The stack works as long as you do nothing. In particular, do not:
| Anti-fix | Why it breaks things |
|---|---|
sed -i 's/mode = "auto"/mode = "legacy"/' config.toml |
Forces toolkit back to deprecated prestart-hook flow; on containerd 2.x the hook is silently skipped for non-privileged workload pods |
Set enable_cdi = false in containerd |
Disables the kubelet → containerd CDI annotation pipeline that jit-cdi needs |
Set accept-nvidia-visible-devices-envvar-when-unprivileged = true |
Legacy-only; ignored under jit-cdi |
compatWithCPUManager: true in nvidia-device-plugin chart |
Makes plugin pod privileged — was only needed when legacy hook injection failed for non-privileged plugin pods |
We hit each of these in earlier rounds and they all degraded the result to "plugin works, workload pods fail". Going back to AWS+NVIDIA defaults is the fix.
| Patch | Purpose | Removable when |
|---|---|---|
NodeConfig.containerd.config injects [runtimes.nvidia.options] SystemdCgroup = true |
nvidia-ctk's runtime configure step has been observed to drop SystemdCgroup when overlaying its config; without it, kubelet's systemd cgroup driver disagrees with runc's cgroupfs default and pod sandbox creation fails with expected cgroupsPath to be of format "slice:prefix:name" |
Confirmed fixed in newer toolkit/AMI combinations |
Userdata appends systemctl restart containerd && kubelet after nodeadm init |
nodeadm's EnsureRunning() calls StartUnit which is a no-op when containerd is already running — the new /etc/containerd/config.toml is never reloaded |
AMI v20260516+ contains awslabs/amazon-eks-ami#2705 (StartDaemon → RestartDaemon) |
# List all available releases for a k8s version
aws ssm get-parameters-by-path \
--path "/aws/service/eks/optimized-ami/1.35/amazon-linux-2023/x86_64/nvidia" \
--recursive --query 'Parameters[].Name' --output text \
| tr '\t' '\n' | grep image_id | sort
# Inspect what `recommended` currently points at
aws ssm get-parameter \
--name "/aws/service/eks/optimized-ami/1.35/amazon-linux-2023/x86_64/nvidia/recommended/release_version" \
--query Parameter.Value --output text- Find a candidate release in SSM (above)

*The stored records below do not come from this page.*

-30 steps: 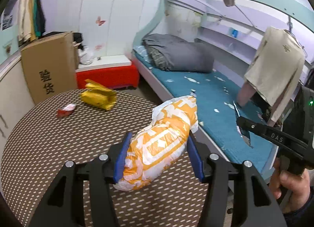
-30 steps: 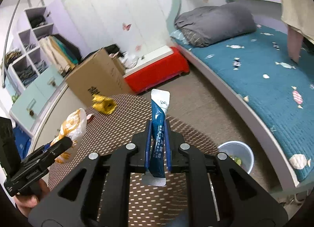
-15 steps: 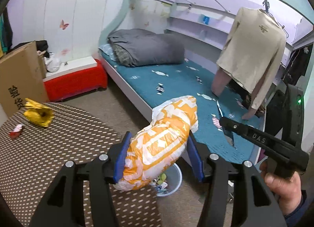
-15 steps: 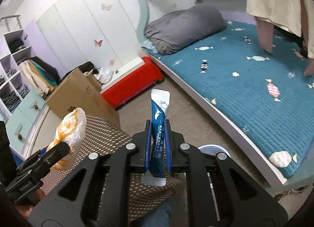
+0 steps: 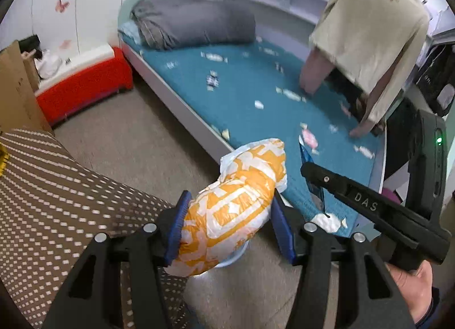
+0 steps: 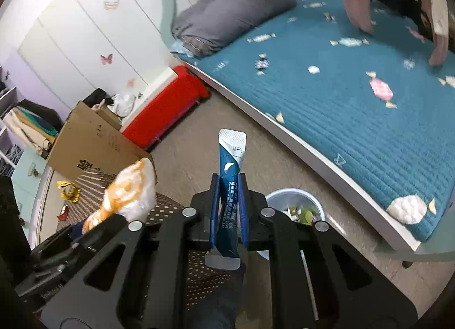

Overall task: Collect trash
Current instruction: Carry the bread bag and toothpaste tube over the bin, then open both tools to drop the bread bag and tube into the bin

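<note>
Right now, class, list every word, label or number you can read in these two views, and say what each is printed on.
"DAS": raised letters on the right gripper.
Blue sachet: white print down its length, too small to read.
Cardboard box: black characters, partly hidden behind the orange bag, unreadable.
Orange bag: white pattern, no legible words.

Both wrist views angled downward, close, sharing bed (image 5: 256, 93) and bin (image 6: 293, 201)
</note>
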Tool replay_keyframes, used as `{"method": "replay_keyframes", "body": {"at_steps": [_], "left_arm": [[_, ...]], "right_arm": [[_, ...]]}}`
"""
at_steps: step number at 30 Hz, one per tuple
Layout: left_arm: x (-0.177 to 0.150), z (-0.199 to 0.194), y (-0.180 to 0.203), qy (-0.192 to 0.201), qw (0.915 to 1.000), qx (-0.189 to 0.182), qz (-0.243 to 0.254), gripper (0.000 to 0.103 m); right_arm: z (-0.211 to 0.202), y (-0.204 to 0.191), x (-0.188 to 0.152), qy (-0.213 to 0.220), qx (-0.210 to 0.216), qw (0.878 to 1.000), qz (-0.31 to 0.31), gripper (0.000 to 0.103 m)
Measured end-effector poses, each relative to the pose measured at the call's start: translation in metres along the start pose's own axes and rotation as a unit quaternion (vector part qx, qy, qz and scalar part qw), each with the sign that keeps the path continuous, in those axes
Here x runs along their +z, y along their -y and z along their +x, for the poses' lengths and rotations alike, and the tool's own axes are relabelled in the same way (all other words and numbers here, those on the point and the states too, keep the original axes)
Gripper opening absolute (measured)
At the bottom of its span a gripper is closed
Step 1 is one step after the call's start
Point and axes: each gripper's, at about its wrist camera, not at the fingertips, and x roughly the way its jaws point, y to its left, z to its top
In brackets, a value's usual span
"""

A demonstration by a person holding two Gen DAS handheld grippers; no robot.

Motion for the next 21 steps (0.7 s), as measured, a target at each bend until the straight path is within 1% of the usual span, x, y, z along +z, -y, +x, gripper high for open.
{"method": "replay_keyframes", "body": {"at_steps": [4, 9, 12, 13, 15, 16, 17, 18, 19, 20, 21], "left_arm": [[-0.003, 0.031, 0.0, -0.035, 0.9994, -0.005, -0.004, 0.054], [-0.002, 0.059, 0.002, -0.063, 0.998, -0.004, -0.006, 0.054], [-0.001, 0.077, 0.004, -0.089, 0.996, -0.008, 0.002, 0.058], [-0.002, 0.084, 0.005, -0.104, 0.9945, -0.008, 0.011, 0.062], [-0.004, 0.09, 0.004, -0.11, 0.9938, 0.004, 0.011, 0.074], [-0.004, 0.093, 0.002, -0.113, 0.9935, 0.014, 0.006, 0.086], [-0.005, 0.096, 0.001, -0.116, 0.9931, 0.022, 0.001, 0.088], [-0.005, 0.098, 0.0, -0.117, 0.9927, 0.026, -0.002, 0.088], [-0.005, 0.101, 0.001, -0.119, 0.9924, 0.03, -0.001, 0.09], [-0.005, 0.102, 0.001, -0.121, 0.992, 0.035, 0.002, 0.091], [-0.006, 0.103, 0.001, -0.122, 0.9918, 0.039, 0.005, 0.091]], "right_arm": [[0.021, 0.013, -0.002, -0.018, -0.004, 1.0, 0.012, 0.013], [0.044, 0.026, -0.004, -0.034, -0.001, 0.999, 0.03, 0.013], [0.055, 0.036, -0.005, -0.042, 0.001, 0.998, 0.049, 0.014], [0.058, 0.04, -0.006, -0.044, 0.001, 0.997, 0.057, 0.015], [0.068, 0.048, -0.009, -0.057, 0.004, 0.996, 0.071, 0.015], [0.071, 0.05, -0.009, -0.061, 0.002, 0.995, 0.074, 0.017], [0.074, 0.053, -0.012, -0.065, 0.0, 0.995, 0.079, 0.021], [0.077, 0.056, -0.014, -0.068, -0.001, 0.994, 0.084, 0.035], [0.079, 0.058, -0.015, -0.069, -0.001, 0.994, 0.088, 0.058], [0.08, 0.06, -0.017, -0.068, -0.001, 0.993, 0.091, 0.062], [0.08, 0.061, -0.018, -0.07, -0.001, 0.993, 0.094, 0.062]]}}
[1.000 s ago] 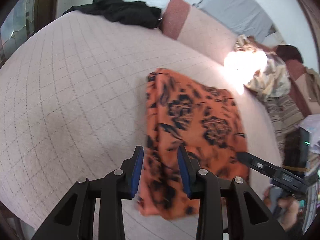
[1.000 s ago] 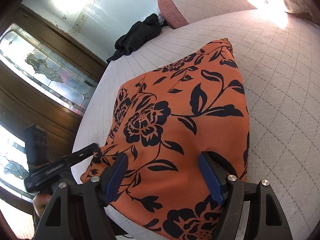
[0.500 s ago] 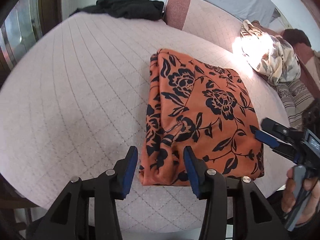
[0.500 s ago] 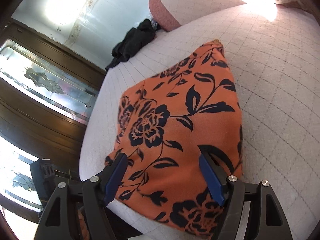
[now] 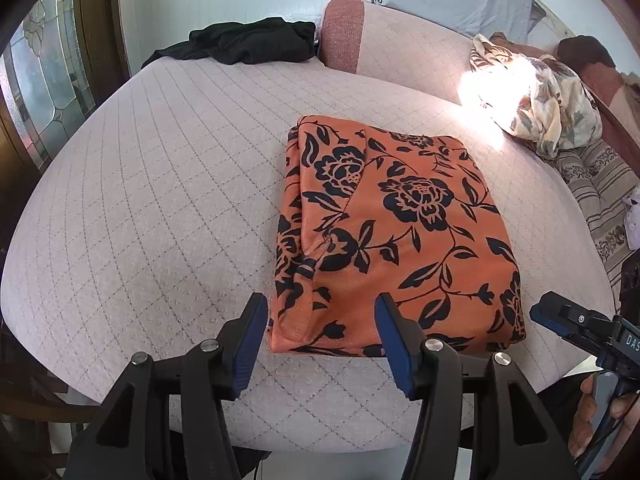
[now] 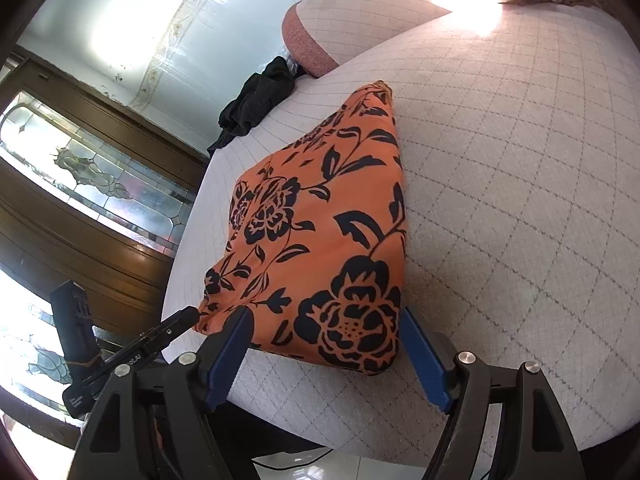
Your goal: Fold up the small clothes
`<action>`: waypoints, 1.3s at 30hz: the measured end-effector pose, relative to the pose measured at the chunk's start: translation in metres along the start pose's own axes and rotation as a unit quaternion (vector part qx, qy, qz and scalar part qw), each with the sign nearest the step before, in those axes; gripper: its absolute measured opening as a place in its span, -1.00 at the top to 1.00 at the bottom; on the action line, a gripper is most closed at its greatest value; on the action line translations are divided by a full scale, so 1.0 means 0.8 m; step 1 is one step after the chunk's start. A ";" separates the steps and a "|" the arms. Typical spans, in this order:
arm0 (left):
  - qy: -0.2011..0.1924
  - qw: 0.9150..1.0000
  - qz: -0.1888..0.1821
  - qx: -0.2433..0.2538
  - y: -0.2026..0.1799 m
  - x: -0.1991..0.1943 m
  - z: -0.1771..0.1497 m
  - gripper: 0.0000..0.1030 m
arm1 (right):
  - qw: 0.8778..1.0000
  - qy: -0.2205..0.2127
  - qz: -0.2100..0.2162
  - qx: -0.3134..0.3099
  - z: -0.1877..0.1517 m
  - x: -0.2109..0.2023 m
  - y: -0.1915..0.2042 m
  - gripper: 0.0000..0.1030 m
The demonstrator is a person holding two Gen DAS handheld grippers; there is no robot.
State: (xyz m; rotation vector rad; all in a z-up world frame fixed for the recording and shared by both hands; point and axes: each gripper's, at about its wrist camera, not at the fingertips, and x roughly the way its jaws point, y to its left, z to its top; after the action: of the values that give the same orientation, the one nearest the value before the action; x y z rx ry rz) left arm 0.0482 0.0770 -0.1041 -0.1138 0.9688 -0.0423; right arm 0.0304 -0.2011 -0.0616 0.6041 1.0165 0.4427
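Observation:
An orange garment with a black flower print lies folded into a flat rectangle on the quilted pale bed; it also shows in the right wrist view. My left gripper is open and empty, just short of the garment's near left corner. My right gripper is open and empty at the garment's near right corner, at the bed edge. The right gripper also shows at the right of the left wrist view, and the left gripper at the left of the right wrist view.
A black garment lies at the far end of the bed beside a pink bolster. A floral cloth heap sits at the far right in sun glare. Wooden stained-glass doors stand left of the bed.
Both grippers have pulled back from the garment toward the bed's near edge. The left gripper has opened wider. The garment lies still and folded.

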 end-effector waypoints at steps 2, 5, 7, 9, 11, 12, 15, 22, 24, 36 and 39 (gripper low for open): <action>-0.003 1.000 0.000 -0.002 0.001 -0.002 0.000 -0.13 | 1.000 0.003 0.000 0.003 -0.002 0.001 -0.003 -0.52; -0.005 1.000 0.000 -0.002 0.005 -0.004 0.000 -0.16 | 1.000 0.006 0.000 0.004 -0.005 0.005 -0.003 -0.52; -0.007 1.000 0.002 -0.003 0.007 -0.002 0.000 -0.17 | 1.000 0.006 0.001 0.003 -0.005 0.007 -0.003 -0.52; -0.007 1.000 -0.002 -0.008 0.011 0.001 0.002 -0.18 | 1.000 0.003 0.001 0.002 -0.004 0.006 -0.003 -0.52; -0.014 1.000 -0.013 -0.020 0.020 0.001 0.007 -0.23 | 1.000 -0.002 0.003 0.004 -0.001 0.004 -0.003 -0.52; -0.018 0.999 -0.020 -0.028 0.026 0.001 0.010 -0.28 | 1.000 -0.008 0.003 0.004 0.001 0.001 -0.003 -0.52; -0.030 0.996 -0.045 -0.064 0.050 0.007 0.027 -0.52 | 1.000 -0.022 0.008 0.011 0.015 -0.007 -0.008 -0.59; 0.040 0.991 -0.108 -0.060 0.091 0.084 0.059 -0.53 | 0.998 -0.001 0.018 0.068 0.079 0.044 -0.034 -0.62; 0.055 0.991 -0.116 -0.043 0.081 0.100 0.057 -0.53 | 0.998 0.010 0.005 0.067 0.092 0.068 -0.034 -0.62; 0.032 0.987 -0.154 0.019 0.053 0.100 0.058 0.33 | 0.997 0.046 -0.031 -0.045 0.108 0.109 0.029 0.35; -0.007 0.985 -0.172 0.024 0.039 0.071 0.071 0.35 | 0.995 0.021 -0.033 -0.087 0.119 0.081 0.059 0.36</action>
State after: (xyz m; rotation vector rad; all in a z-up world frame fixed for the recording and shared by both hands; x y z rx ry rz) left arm 0.1265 0.1078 -0.1222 -0.2350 0.9241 -0.3814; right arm 0.1411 -0.1508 -0.0358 0.4054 1.0222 0.4817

- Read release notes for component bumps
- Apply with the new pin in a non-prod cluster
- End-to-end test: launch a non-privileged stripped CUDA pod
(
nvcr.io/nvidia/cuda:12.4.1-runtime-ubuntu22.04), execnvidia-smi -L, expect a list of GPUs - Update this file with the new row
- Roll forward production
Three independent EFA artifacts. Two are pinned in this repo; one rides with the AMI. Bumping any of them is independent of the AMI matrix above.
| Component | Source | Pin location | Default |
|---|---|---|---|
| EFA kernel module + rdma-core | EKS GPU AMI (preinstalled) | gpu_ami_release_version |
follows AMI |
EFA userspace (libfabric-aws + openmpi5-aws + fi_info) |
https://efa-installer.amazonaws.com/aws-efa-installer-<v>.tar.gz fetched in node userdata |
gpu_efa_installer_version (Terraform) / GPU_EFA_INSTALLER_VERSION (bash) |
1.48.0 |
aws-efa-k8s-device-plugin DaemonSet |
602401143452.dkr.ecr.<region>.amazonaws.com/eks/aws-efa-k8s-device-plugin |
efa_device_plugin_version (Terraform) / EFA_DEVICE_PLUGIN_VERSION (bash) |
v0.5.19 |
Userspace bump: bump the version, terraform apply rolls launch
templates, replace nodes (or wait for next scaling event). Verify with
/opt/amazon/efa/bin/fi_info --version on the node.
Plugin bump: bump the version, terraform apply (or rerun
option_install_gpu_stack.sh) rolls the DaemonSet. Verify with
kubectl -n kube-system get ds aws-efa-k8s-device-plugin-daemonset -o jsonpath='{.spec.template.spec.containers[0].image}'.